Edit Distance

Difficulty Level Hard
Frequently asked in Amazon ByteDance Facebook Google Microsoft Palantir Technologies Square
Dynamic Programming StringViews 1308

In the edit distance problem we have to find the minimum number of operations required to convert a string X of length n to another string Y of length m.

Operations allowed:

  1. Insertion
  2. Deletion
  3. Substitution

Edit Distance

Example

Input:

String1 = “abcd”

String2 = “abe”

Output:

Minimum operations required is 2 ( one deletion and one substitution )

We can solve this question by solving it’s sub-problem i.e., find the minimum number of operations required to convert a string X[0,…,i] to Y[0,…j].

Steps

  1. If the last character of X and Y are the same, then find minimum operations required to convert string X[0,…,n-1] to Y[0,…,m-1].
  2. If the last character of X and Y are not the same, then we can do one of the three operations:
    • Insertion at last index of X.
    • Deletion of the last index of X.
    • Substitution of the last index of X.

Using the above steps, let’s try to draw the recursion tree for this example:

string X= “ab” and Y = “xy” Therefore n=2 and m=2 ed(i,j) denotes minimum operations required to obtained a string Y[1,…,j] from X[1,…,i]. ( 1-based index).

As none of the characters in X is same as Y, hence at every iteration, we will call recursion three times by applying one of the three allowed operations.

Edit Distance

As we can see there are many overlapping sub-problems in the above recursion due to which the worst case complexity of this procedure is O(3^n).

This can be easily reduced using Dynamic Programming which will resolve the issue of re-computation of overlapping sub-problems.

Dynamic Programming Approach

Base conditions

  1. To convert a string of length n to the given string of length 0, we require n deletion operations.
  2. To convert a string of length 0 to the given string of length n, we require n insertion operations.

At every position we may come across any of these two situations

  1. If the last character of both strings is the same.

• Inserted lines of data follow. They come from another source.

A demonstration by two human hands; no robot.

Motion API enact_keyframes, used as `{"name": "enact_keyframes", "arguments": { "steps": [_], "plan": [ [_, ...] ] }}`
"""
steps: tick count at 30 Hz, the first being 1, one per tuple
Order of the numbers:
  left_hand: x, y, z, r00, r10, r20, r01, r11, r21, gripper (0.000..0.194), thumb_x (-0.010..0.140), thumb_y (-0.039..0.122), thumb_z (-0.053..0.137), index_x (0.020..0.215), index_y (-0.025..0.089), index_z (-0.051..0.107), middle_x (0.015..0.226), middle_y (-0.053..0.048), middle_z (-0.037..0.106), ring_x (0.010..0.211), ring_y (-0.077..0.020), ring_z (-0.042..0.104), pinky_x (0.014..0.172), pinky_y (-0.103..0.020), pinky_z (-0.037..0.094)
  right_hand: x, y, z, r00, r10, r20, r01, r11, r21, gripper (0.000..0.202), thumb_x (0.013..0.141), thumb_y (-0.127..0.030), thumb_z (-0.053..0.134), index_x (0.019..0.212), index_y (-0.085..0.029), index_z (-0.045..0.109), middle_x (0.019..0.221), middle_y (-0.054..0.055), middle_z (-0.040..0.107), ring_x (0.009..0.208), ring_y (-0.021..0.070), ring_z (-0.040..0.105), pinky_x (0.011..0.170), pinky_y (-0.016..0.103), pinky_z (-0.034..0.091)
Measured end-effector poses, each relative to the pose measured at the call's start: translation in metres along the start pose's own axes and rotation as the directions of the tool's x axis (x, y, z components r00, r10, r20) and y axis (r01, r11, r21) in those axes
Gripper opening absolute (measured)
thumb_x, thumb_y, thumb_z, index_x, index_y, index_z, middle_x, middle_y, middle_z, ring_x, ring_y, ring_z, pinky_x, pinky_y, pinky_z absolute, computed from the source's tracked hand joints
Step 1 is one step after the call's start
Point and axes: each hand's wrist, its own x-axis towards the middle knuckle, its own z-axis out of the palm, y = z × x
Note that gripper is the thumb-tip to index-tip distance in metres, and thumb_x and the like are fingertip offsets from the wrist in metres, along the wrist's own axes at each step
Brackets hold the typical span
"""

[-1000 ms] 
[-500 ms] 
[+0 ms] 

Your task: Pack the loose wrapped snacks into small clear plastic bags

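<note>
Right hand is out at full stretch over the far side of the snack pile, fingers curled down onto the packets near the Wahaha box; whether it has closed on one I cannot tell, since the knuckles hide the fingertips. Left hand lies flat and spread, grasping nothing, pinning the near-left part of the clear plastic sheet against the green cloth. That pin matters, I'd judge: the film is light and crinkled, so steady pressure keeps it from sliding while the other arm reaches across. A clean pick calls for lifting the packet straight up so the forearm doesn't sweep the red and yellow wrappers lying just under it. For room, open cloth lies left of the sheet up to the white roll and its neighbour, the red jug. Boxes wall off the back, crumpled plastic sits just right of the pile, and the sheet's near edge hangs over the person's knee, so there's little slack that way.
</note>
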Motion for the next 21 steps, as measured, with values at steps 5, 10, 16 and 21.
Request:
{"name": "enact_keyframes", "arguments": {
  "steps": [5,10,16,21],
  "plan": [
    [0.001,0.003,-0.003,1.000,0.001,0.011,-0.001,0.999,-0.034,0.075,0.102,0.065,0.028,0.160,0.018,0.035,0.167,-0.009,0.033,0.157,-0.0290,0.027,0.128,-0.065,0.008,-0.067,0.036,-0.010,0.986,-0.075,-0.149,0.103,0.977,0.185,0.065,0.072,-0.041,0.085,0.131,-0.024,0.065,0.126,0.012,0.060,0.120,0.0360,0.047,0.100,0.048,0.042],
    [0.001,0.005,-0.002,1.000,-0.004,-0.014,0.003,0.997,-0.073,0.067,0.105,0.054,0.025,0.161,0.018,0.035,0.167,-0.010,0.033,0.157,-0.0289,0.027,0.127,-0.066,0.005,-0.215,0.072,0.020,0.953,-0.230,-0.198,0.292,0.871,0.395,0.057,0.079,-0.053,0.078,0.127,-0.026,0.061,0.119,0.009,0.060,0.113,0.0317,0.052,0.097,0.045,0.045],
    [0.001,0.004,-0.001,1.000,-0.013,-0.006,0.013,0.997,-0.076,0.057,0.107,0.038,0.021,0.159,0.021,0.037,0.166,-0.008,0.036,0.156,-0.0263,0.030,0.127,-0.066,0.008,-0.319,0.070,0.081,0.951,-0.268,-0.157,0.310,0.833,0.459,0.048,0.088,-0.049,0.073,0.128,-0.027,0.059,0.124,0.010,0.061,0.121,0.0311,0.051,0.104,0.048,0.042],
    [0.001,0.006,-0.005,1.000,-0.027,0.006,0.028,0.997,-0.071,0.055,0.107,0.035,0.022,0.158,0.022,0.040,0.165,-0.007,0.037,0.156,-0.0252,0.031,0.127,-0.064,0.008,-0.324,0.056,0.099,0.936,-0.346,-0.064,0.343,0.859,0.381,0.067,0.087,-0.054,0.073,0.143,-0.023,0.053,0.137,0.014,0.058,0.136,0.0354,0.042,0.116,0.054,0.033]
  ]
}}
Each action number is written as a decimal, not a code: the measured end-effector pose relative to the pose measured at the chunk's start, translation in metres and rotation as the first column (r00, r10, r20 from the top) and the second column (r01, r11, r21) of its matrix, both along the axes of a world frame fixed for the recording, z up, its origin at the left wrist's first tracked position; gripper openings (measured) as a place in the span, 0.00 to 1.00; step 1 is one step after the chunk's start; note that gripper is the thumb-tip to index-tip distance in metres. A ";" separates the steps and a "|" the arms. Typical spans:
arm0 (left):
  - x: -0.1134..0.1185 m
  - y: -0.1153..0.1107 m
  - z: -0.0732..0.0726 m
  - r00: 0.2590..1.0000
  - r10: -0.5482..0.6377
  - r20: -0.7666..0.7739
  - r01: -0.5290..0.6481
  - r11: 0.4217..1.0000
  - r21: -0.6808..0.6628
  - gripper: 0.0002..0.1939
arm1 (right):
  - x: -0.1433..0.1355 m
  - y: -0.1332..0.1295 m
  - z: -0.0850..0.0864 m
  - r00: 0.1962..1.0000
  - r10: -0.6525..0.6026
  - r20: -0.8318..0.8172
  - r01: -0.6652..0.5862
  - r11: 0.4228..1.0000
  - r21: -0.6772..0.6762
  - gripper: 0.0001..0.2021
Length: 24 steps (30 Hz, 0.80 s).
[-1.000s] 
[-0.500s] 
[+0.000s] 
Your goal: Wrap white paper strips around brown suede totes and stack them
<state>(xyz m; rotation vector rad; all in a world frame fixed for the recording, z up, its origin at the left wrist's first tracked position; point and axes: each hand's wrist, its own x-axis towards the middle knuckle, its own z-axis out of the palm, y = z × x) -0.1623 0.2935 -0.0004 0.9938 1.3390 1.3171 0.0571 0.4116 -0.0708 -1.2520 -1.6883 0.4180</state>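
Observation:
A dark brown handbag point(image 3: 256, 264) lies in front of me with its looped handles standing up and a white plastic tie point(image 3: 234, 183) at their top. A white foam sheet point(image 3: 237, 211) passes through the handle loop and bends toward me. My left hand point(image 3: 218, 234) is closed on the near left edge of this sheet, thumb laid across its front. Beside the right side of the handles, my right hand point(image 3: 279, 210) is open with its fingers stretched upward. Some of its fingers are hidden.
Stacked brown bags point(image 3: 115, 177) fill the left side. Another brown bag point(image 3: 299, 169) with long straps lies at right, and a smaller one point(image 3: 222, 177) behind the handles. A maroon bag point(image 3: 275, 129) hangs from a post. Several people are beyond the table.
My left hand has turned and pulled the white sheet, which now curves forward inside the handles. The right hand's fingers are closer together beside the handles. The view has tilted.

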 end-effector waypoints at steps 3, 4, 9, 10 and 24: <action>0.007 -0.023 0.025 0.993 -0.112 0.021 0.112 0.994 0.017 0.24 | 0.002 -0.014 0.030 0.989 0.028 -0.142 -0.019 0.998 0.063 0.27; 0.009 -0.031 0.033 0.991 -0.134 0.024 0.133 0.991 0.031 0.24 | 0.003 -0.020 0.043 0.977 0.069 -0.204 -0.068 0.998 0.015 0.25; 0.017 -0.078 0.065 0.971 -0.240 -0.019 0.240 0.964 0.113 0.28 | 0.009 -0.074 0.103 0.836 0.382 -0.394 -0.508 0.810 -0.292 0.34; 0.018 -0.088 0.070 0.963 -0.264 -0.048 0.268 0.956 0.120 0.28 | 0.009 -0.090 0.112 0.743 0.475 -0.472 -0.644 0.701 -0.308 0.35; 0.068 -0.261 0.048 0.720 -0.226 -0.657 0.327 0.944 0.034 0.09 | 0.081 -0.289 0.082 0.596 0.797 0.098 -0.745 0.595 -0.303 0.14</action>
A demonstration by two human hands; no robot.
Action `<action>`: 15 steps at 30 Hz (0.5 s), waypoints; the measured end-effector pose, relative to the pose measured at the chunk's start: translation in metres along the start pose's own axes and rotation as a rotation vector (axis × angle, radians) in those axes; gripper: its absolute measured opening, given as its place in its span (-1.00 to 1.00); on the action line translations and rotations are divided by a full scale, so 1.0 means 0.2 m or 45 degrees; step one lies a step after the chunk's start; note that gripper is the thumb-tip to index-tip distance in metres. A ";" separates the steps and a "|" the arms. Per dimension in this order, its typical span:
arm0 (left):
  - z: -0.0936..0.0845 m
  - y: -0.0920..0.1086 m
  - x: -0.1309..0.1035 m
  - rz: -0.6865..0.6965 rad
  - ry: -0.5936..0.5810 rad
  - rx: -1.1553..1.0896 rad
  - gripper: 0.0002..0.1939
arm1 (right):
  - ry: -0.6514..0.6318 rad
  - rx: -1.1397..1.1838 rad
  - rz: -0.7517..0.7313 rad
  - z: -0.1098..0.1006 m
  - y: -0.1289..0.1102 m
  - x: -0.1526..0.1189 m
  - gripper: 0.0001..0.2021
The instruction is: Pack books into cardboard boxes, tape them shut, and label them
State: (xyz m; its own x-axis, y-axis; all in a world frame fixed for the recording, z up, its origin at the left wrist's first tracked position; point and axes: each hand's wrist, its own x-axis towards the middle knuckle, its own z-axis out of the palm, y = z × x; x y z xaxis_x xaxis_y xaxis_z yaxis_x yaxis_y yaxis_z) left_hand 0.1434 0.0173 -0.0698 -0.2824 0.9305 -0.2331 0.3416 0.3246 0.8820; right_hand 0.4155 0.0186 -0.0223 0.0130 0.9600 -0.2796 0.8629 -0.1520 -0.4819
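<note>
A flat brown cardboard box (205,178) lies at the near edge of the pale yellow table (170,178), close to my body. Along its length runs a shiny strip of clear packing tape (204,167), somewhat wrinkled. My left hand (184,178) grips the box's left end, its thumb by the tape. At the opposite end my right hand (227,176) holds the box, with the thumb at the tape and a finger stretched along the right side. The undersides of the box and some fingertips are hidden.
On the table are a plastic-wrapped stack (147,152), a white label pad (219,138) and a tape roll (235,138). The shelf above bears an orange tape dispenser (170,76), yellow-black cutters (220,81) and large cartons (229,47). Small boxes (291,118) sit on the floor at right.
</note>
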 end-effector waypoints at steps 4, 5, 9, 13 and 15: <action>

In this case, we don’t need to do any operation, we can simply say that the answer to this problem will be the same as for the sub-problem editDistance(X[0,…,i-1] , Y[0,….,j-1]).
  2. If the last character is not the same, we have to choose one of these operations:
    • Insertion: In this case, we will insert Y[j] character at ith position and add 1 to the answer of editDistance(X[0,….i], Y[0,….,j-1]). By doing this we ensure that now the last character of both strings is the same.
    • Deletion: In this case, we will delete the ith character of X and add 1 to the answer of editDistance(X[0,….,i-1] , Y[0,…,j]). By doing this we are leaving the last character of X string i.e., deletion is performed.
    • Substitution: In this case we will substitute X[i] by Y[j] and add 1 to the answer of editDistance(X[0,…,i-1] , Y[0,…,j-1]). This becomes the same case as having equal last character in both strings.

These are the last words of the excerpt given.